_How to complete this task_
This exercise calls for the whole listing to be given again exactly, without images.

_Recorded information_
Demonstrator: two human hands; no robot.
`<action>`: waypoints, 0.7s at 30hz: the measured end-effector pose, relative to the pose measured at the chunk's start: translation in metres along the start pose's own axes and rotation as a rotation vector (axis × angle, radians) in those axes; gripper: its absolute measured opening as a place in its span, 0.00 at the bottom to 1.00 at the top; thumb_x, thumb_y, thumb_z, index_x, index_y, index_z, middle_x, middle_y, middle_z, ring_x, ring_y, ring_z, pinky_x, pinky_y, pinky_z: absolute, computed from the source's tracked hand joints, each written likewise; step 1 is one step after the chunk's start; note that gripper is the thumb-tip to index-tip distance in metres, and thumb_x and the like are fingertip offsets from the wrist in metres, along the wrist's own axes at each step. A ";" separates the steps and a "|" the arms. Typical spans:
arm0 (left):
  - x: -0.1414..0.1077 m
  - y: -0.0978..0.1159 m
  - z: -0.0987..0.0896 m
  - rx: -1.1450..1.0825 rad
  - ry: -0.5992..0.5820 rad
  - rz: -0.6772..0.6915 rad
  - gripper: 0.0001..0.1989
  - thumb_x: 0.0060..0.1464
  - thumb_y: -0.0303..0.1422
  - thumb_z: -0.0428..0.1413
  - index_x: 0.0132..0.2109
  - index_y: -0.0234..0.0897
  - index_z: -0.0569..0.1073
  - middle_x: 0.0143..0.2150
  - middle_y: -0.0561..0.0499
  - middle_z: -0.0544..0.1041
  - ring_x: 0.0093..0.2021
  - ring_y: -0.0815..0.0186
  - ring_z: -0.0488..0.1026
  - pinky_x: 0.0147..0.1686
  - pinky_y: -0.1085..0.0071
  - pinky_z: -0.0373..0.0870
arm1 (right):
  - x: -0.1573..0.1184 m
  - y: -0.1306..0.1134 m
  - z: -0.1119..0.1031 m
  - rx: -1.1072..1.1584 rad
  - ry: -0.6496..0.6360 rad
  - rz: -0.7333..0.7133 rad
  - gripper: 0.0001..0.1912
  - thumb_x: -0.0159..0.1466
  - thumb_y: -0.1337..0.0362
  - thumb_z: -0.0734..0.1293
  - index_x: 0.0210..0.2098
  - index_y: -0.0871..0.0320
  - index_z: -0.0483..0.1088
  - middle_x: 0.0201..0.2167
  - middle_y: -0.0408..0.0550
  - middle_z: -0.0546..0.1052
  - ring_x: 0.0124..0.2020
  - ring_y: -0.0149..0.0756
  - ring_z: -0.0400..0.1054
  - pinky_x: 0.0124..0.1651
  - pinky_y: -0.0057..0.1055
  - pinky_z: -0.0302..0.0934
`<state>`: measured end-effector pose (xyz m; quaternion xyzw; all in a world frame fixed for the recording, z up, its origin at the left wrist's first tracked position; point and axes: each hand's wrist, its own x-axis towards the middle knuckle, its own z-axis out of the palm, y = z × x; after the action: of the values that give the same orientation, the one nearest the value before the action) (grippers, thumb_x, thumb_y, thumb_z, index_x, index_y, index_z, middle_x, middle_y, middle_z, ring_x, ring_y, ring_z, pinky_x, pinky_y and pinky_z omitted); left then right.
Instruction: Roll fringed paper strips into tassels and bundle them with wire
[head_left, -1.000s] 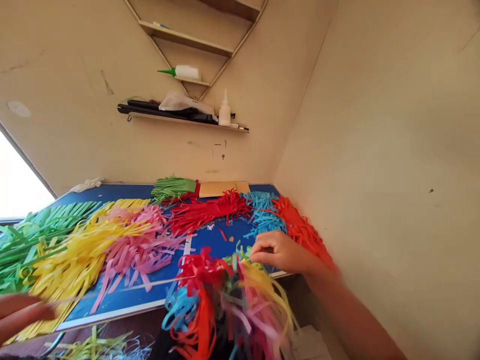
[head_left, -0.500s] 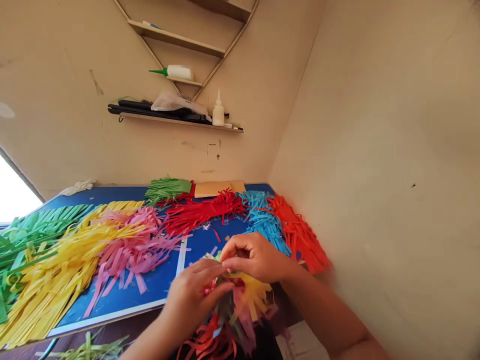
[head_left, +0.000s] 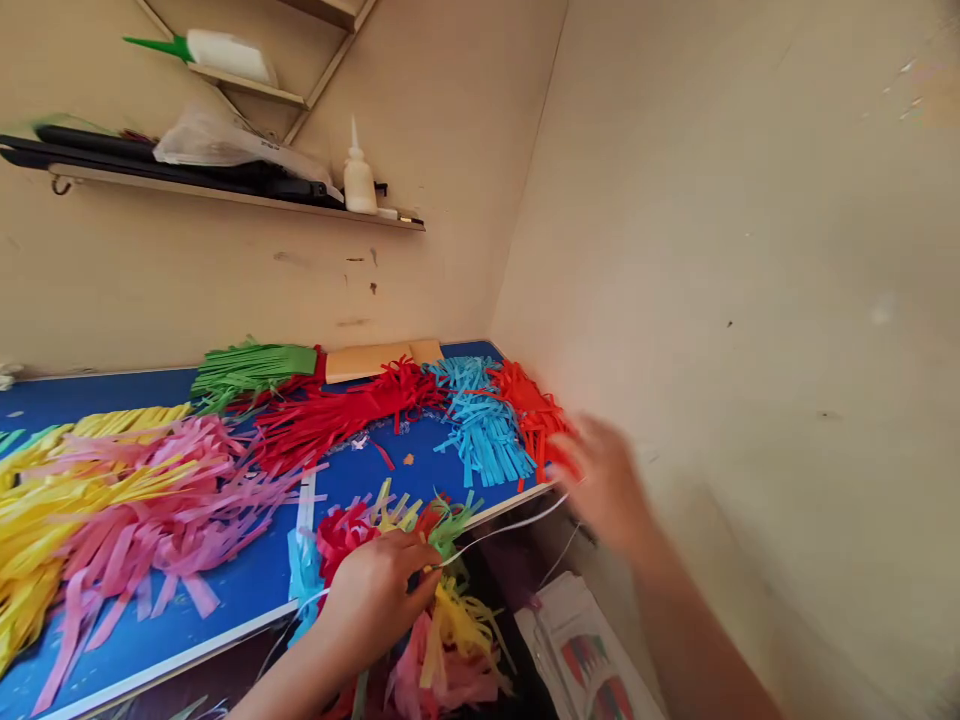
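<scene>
My left hand (head_left: 386,595) is closed, thumb and fingers pinching a white string (head_left: 510,524) among tufts of cut paper fringe. Around it bunch a red tuft (head_left: 341,535), a light green tuft (head_left: 452,525), a yellow tuft (head_left: 461,620) and a pink tuft (head_left: 442,665), hanging at the table's front edge. From the left hand the string runs up to the right, reaching the fingertips of my right hand (head_left: 600,480). That hand is smeared by motion beside the orange fringed paper (head_left: 529,405), so its grip is unclear.
On the blue table (head_left: 247,590) lie fringed papers in yellow (head_left: 45,530), pink (head_left: 172,500), red (head_left: 337,415), green (head_left: 255,370) and light blue (head_left: 480,430). Printed sheets (head_left: 581,650) are below at right. A wall shelf (head_left: 247,205) holds a glue bottle (head_left: 360,185).
My hands were together over the tufts; the right has moved away to the right, and string now stretches between them. The view has swung right and closer.
</scene>
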<state>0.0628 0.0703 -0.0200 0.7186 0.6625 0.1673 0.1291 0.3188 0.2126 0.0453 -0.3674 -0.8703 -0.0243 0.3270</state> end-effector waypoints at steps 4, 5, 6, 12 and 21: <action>0.002 0.009 -0.004 -0.007 -0.014 -0.027 0.12 0.56 0.30 0.51 0.39 0.44 0.79 0.40 0.50 0.82 0.43 0.59 0.77 0.42 0.66 0.70 | -0.026 -0.077 0.070 0.376 -0.539 -0.199 0.13 0.63 0.69 0.65 0.48 0.59 0.73 0.44 0.52 0.79 0.46 0.39 0.72 0.50 0.33 0.63; 0.000 0.006 -0.005 -0.041 -0.007 -0.042 0.11 0.56 0.31 0.52 0.40 0.44 0.79 0.40 0.50 0.82 0.44 0.59 0.77 0.43 0.66 0.70 | -0.027 -0.085 0.079 0.451 -0.585 -0.135 0.12 0.62 0.70 0.66 0.45 0.59 0.74 0.40 0.50 0.79 0.42 0.37 0.72 0.46 0.30 0.64; -0.002 0.002 -0.008 -0.094 0.000 -0.060 0.11 0.55 0.33 0.53 0.42 0.44 0.78 0.41 0.50 0.82 0.44 0.60 0.77 0.44 0.66 0.70 | -0.027 -0.088 0.085 0.506 -0.599 -0.062 0.09 0.62 0.71 0.67 0.42 0.59 0.75 0.37 0.48 0.79 0.38 0.35 0.72 0.42 0.28 0.63; -0.014 -0.039 -0.027 -0.312 0.021 -0.146 0.12 0.57 0.39 0.52 0.43 0.44 0.77 0.43 0.51 0.81 0.43 0.61 0.77 0.45 0.66 0.71 | -0.010 -0.063 0.073 0.714 -0.564 -0.016 0.03 0.55 0.70 0.72 0.26 0.58 0.76 0.21 0.39 0.69 0.24 0.27 0.61 0.30 0.24 0.52; -0.025 -0.063 -0.050 -0.263 0.325 -0.053 0.17 0.56 0.48 0.55 0.45 0.45 0.78 0.49 0.47 0.77 0.50 0.60 0.75 0.49 0.67 0.72 | 0.000 -0.049 0.074 0.821 -0.553 0.122 0.06 0.57 0.64 0.73 0.25 0.59 0.76 0.24 0.41 0.74 0.24 0.27 0.61 0.28 0.24 0.52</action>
<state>-0.0170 0.0495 -0.0015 0.6416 0.6655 0.3627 0.1176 0.2454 0.1981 -0.0031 -0.2515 -0.8391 0.4379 0.2022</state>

_Response_
Demonstrator: two human hands; no robot.
`<action>`: waypoints, 0.7s at 30hz: the measured end-effector pose, relative to the pose measured at the chunk's start: translation in metres along the start pose's own axes and rotation as a rotation vector (axis × angle, radians) in those axes; gripper: its absolute measured opening as a place in its span, 0.00 at the bottom to 1.00 at the top; thumb_x, thumb_y, thumb_z, index_x, index_y, index_z, middle_x, middle_y, middle_z, ring_x, ring_y, ring_z, pinky_x, pinky_y, pinky_z: absolute, computed from the source's tracked hand joints, each written likewise; step 1 is one step after the chunk's start; note that gripper is the thumb-tip to index-tip distance in metres, and thumb_x and the like are fingertip offsets from the wrist in metres, along the wrist's own axes at each step. A ";" separates the steps and a "|" the arms. Typical spans:
arm0 (left):
  - x: -0.1414..0.1077 m
  - y: -0.0978..0.1159 m
  - z: -0.0987..0.0896 m
  - rx: -1.1450..1.0825 rad
  - ry: -0.5992..0.5820 rad
  - rz: -0.6772..0.6915 rad
  - gripper: 0.0001..0.1989
  - thumb_x: 0.0060..0.1464
  - thumb_y: -0.0303..0.1422
  - thumb_z: -0.0428..0.1413
  - index_x: 0.0132..0.2109
  - index_y: -0.0234..0.0897
  - index_z: -0.0569..0.1073
  - middle_x: 0.0143..0.2150
  - middle_y: -0.0561..0.0499
  - middle_z: -0.0544..0.1041
  - ring_x: 0.0093..0.2021
  - ring_y: -0.0815..0.0186
  - ring_z: -0.0488..0.1026
  - pinky_x: 0.0147..0.1686
  - pinky_y: -0.1085..0.0071
  - pinky_z: -0.0373..0.0870
arm1 (right):
  - x: -0.1573..0.1184 m
  - y: -0.1306..0.1134 m
  - z: -0.1119..0.1031 m
  - rx: -1.1072..1.1584 rad
  - ry: -0.6496..0.6360 rad
  - rz: -0.7333..0.7133 rad
  - gripper: 0.0001..0.1912
  - thumb_x: -0.0159..0.1466
  - thumb_y: -0.1337..0.0362
  - thumb_z: -0.0734..0.1293
  - index_x: 0.0210..0.2098
  - index_y: -0.0871..0.0320
  - index_z: -0.0483..0.1088
  - middle_x: 0.0201..0.2167
  - middle_y: -0.0408..0.0550
  - middle_z: -0.0546..0.1052
  - ring_x: 0.0124..0.2020
  - ring_y: -0.0149..0.0756
  - ring_z: -0.0400..0.1054
  - pinky_x: 0.0124..0.1651
  - pinky_y: -0.0057..0.1055
  - pinky_z: -0.0302..0.0934
`<state>`: measured end-effector pose (xyz m; quaternion xyzw; all in a world frame fixed for the recording, z up, its origin at the left wrist's first tracked position; point and axes: each hand's wrist, its own x-axis towards the middle knuckle, its own z-axis out of the palm, y = z × x; after the action: of the values that give the same orientation, the one nearest the value before the action) (grippers, thumb_x, thumb_y, thumb_z, index_x, index_y, index_z, middle_x, middle_y, middle_z, ring_x, ring_y, ring_z, pinky_x, pinky_y and pinky_z omitted); left then right.
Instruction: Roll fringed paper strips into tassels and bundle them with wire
[head_left, -1.000s] 
[head_left, -0.500s] 
[head_left, +0.000s] 
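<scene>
My left hand (head_left: 386,595) is closed, thumb and fingers pinching a white string (head_left: 510,524) among tufts of cut paper fringe. Around it bunch a red tuft (head_left: 341,535), a light green tuft (head_left: 452,525), a yellow tuft (head_left: 461,620) and a pink tuft (head_left: 442,665), hanging at the table's front edge. From the left hand the string runs up to the right, reaching the fingertips of my right hand (head_left: 600,480). That hand is smeared by motion beside the orange fringed paper (head_left: 529,405), so its grip is unclear.
On the blue table (head_left: 247,590) lie fringed papers in yellow (head_left: 45,530), pink (head_left: 172,500), red (head_left: 337,415), green (head_left: 255,370) and light blue (head_left: 480,430). Printed sheets (head_left: 581,650) are below at right. A wall shelf (head_left: 247,205) holds a glue bottle (head_left: 360,185).
My hands were together over the tufts; the right has moved away to the right, and string now stretches between them. The view has swung right and closer.
</scene>
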<state>0.0628 0.0703 -0.0200 0.7186 0.6625 0.1673 0.1291 0.3188 0.2126 0.0453 -0.3674 -0.8703 -0.0243 0.3270</state> end-effector waypoints at steps 4, 5, 6, 12 and 21: <action>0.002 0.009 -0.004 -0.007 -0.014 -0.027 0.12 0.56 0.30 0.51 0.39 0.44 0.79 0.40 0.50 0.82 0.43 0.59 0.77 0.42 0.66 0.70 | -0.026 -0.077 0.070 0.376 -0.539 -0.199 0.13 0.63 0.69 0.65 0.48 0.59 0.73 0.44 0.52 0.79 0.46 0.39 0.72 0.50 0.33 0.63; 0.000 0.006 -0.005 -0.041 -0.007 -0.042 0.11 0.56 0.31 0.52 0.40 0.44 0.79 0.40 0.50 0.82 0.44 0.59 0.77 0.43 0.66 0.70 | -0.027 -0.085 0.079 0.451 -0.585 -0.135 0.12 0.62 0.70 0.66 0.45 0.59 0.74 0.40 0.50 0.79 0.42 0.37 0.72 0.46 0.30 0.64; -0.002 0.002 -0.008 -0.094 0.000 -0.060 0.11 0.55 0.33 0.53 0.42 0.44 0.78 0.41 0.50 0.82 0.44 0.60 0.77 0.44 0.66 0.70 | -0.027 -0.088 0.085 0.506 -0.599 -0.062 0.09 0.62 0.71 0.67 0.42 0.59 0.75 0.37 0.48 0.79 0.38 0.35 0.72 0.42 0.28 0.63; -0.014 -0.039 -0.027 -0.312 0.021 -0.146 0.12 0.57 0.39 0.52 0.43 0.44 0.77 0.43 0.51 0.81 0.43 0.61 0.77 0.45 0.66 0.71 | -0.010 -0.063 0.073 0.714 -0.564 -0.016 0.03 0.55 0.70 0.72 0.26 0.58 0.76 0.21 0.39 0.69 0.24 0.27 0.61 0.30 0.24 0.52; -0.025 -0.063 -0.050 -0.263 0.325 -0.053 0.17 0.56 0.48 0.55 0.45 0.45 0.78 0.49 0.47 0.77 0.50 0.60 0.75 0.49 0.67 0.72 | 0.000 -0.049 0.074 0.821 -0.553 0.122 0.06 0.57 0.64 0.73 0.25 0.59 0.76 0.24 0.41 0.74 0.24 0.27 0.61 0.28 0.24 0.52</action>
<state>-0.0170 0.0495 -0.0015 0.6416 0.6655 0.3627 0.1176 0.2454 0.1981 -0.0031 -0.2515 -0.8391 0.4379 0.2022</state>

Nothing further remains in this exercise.